Mit Spannung blickt die Kreditwirtschaft jetzt auf das
Sparkassenlager. Anders als die Privat- und Genossenschaftsbanken, die gemeinsam selbst eine E-Commerce-Lösung entwickeln, wie Uwe Fröhlich, Präsident des Bundesverbands der Deutschen Volksbanken und Raiffeisenbanken,
im BANKMAGAZIN-Interview verrät (siehe Interview Seite 20), waren die öffentlich-rechtlichen Institute auf Einkaufstour. Der Deutsche Sparkassenverlag ist vorgeprescht
und hat mit Wirkung zum 1. Januar dieses Jahres 80 Prozent
an dem Zahlungsserviceanbieter Payone übernommen. Damit kann der Verlag die seit einiger Zeit eigentlich für die gesamte Branche angestrebte Lösung für das Bezahlen im Internet anbieten. Payone gehört mit einem Transaktionsvolumen von rund drei Milliarden Euro zu den großen konzernunabhängigen Anbietern von Zahlungsservices. Das
Unternehmen bietet seinen Geschäftskunden die E- und MCommerce-Anbindung sowie eine elektronische Plattform
für den Abrechnungsverkehr mit den Anbietern von 30 verschiedenen Bezahlverfahren, darunter auch Paypal, die EbayTochter, die 2015 an die Börse gehen könnte.

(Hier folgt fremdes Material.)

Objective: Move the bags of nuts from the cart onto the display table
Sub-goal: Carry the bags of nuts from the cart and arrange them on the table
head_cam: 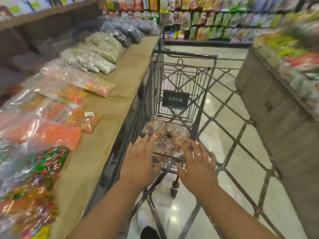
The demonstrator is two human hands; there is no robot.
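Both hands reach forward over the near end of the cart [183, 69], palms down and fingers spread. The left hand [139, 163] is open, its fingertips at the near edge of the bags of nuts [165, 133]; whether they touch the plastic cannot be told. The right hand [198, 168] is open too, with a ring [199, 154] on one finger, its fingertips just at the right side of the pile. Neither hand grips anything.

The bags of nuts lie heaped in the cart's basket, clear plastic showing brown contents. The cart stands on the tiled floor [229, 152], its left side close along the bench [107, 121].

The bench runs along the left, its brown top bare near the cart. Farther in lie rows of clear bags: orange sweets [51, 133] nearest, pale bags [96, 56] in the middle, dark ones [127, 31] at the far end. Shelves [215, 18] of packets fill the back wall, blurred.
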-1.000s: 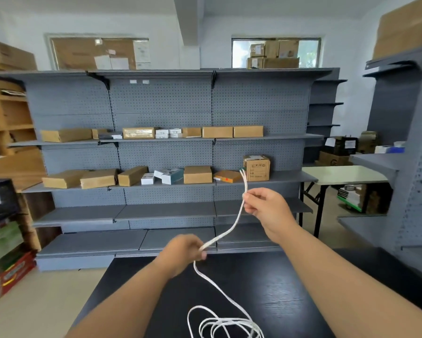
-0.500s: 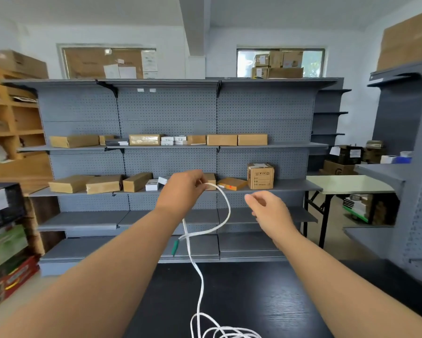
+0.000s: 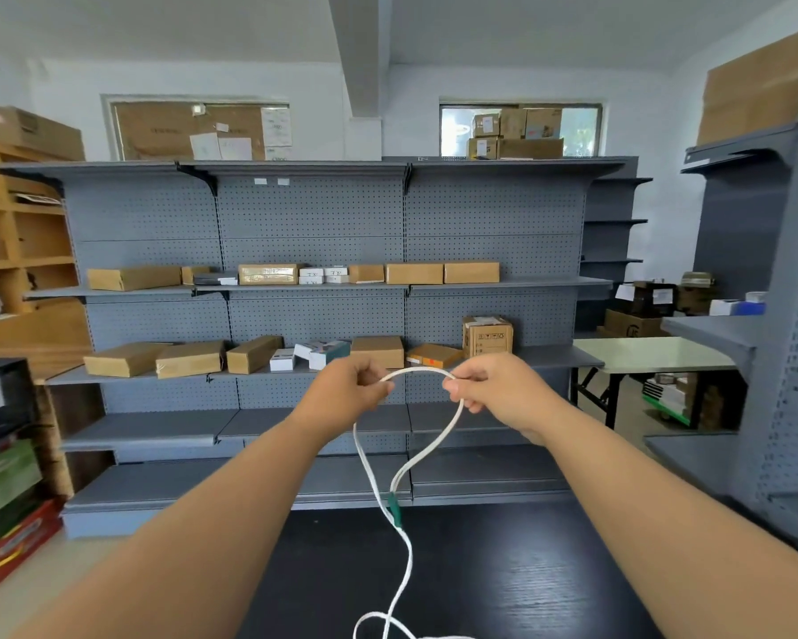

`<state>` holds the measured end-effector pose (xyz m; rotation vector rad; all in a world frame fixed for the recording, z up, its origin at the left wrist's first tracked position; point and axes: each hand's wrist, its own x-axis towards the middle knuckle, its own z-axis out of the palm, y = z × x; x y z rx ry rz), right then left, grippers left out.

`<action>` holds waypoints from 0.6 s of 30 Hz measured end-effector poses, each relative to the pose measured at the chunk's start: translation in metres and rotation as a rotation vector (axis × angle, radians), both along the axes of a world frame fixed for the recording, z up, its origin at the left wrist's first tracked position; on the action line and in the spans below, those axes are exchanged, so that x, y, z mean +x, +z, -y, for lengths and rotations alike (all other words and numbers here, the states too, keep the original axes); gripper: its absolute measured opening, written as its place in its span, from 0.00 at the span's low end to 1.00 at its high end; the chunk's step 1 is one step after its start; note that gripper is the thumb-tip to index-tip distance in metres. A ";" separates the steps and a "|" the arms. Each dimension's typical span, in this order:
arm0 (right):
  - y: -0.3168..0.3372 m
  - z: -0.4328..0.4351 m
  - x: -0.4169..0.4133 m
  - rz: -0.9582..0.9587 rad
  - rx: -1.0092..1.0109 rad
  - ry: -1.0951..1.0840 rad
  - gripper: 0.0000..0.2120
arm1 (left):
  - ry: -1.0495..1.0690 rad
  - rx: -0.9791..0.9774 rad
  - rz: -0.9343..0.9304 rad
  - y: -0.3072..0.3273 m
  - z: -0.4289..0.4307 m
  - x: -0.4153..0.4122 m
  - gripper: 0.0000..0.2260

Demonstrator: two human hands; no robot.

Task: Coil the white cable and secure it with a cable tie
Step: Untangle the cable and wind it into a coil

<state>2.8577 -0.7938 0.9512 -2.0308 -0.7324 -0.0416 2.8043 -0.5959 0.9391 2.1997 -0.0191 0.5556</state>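
Observation:
The white cable (image 3: 452,428) arches between my two hands, held up in front of the shelves. My left hand (image 3: 346,392) pinches one side of the arch and my right hand (image 3: 493,389) pinches the other. Below my right hand the cable hangs down to a free end with a green tip (image 3: 394,509). The strand from my left hand drops past that tip to loose loops (image 3: 378,622) on the black table (image 3: 503,574) at the bottom edge. No cable tie is visible.
Grey pegboard shelves (image 3: 318,315) with cardboard boxes (image 3: 487,336) stand behind the table. A grey shelf unit (image 3: 765,315) is at the right, and a light folding table (image 3: 650,355) sits beyond it. Wooden shelves and stacked boxes (image 3: 5,500) fill the left.
My left hand rose from near the table to shelf height. My right hand now pinches the cable beside it, forming a short arch, and the green-tipped end has swung lower to the right.

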 end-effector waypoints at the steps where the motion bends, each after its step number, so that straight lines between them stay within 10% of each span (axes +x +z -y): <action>1: 0.002 0.000 0.002 -0.009 0.016 0.002 0.05 | -0.025 -0.049 -0.041 -0.006 -0.003 -0.001 0.04; 9: -0.005 0.007 0.018 -0.149 0.166 -0.044 0.06 | -0.123 -0.406 -0.321 -0.053 -0.022 -0.004 0.09; 18: -0.021 0.004 0.026 -0.279 0.337 -0.078 0.05 | -0.181 -0.015 -0.435 -0.074 -0.015 -0.003 0.25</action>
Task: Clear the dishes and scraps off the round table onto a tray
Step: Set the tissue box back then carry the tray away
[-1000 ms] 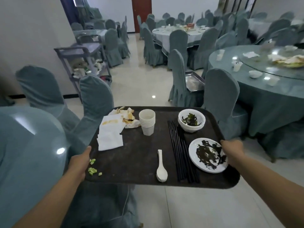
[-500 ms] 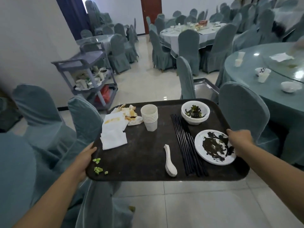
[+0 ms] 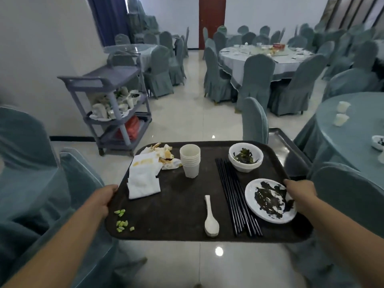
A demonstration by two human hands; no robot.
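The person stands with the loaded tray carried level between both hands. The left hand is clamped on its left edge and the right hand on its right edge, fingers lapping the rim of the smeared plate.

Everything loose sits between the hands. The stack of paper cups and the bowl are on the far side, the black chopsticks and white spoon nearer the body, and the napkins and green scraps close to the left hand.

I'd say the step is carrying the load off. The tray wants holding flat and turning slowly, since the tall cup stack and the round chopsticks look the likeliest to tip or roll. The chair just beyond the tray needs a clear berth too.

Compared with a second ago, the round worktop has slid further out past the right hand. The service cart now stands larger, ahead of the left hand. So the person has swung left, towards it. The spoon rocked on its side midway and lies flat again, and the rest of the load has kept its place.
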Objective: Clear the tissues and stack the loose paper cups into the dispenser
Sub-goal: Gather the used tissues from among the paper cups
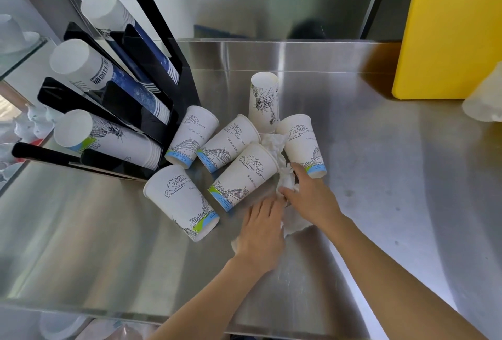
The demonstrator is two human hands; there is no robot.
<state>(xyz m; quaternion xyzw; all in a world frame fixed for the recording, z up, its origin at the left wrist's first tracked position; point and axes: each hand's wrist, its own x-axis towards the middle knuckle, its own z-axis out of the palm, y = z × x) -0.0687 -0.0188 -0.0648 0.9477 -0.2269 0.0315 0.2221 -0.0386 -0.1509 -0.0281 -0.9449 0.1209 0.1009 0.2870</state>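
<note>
White crumpled tissues (279, 146) among six loose cups (239, 174) printed "Statue of Liberty", beside black dispenser (163, 111) on steel counter (394, 176). Right hand (312, 195) fingers curled around tissue; left hand (262, 231) flat, pressing tissue.

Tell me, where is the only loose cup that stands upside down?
In the head view, the upside-down cup stands on the steel counter behind the five fallen cups, right of the black dispenser, just behind the crumpled tissue.
</note>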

Kooperationen mit und Übernahmen von IT-Firmen im
Bereich der Finanzdienstleistungen sind nur zwei Strategien, sich neue Geschäftsfelder zu erschließen. Die akuten Probleme auf der Ertragsseite löst solches Neugeschäft natürlich
nicht. Wenn Volumenausweitungen ausbleiben, müssten dafür auf breiter Front die Gebühren angehoben werden. Unternehmensberater Passow hat „die ersten Sparkassen erlebt,
die für Buchungen wieder Geld verlangen, unabhängig davon, ob sie beleghaft oder online durchgeführt werden“. Ins­
titute würden wieder zunehmend Kontoführungsgebühren
erheben. „Ob sie sich damit am Markt durchsetzen, wird sich
zeigen“, zweifelt Passow. Bisher ist gängige Praxis, dass Banken ihren Kunden diese Gebühr erlassen, wenn auf deren
Konto ein bestimmter Geldeingang erfolgt.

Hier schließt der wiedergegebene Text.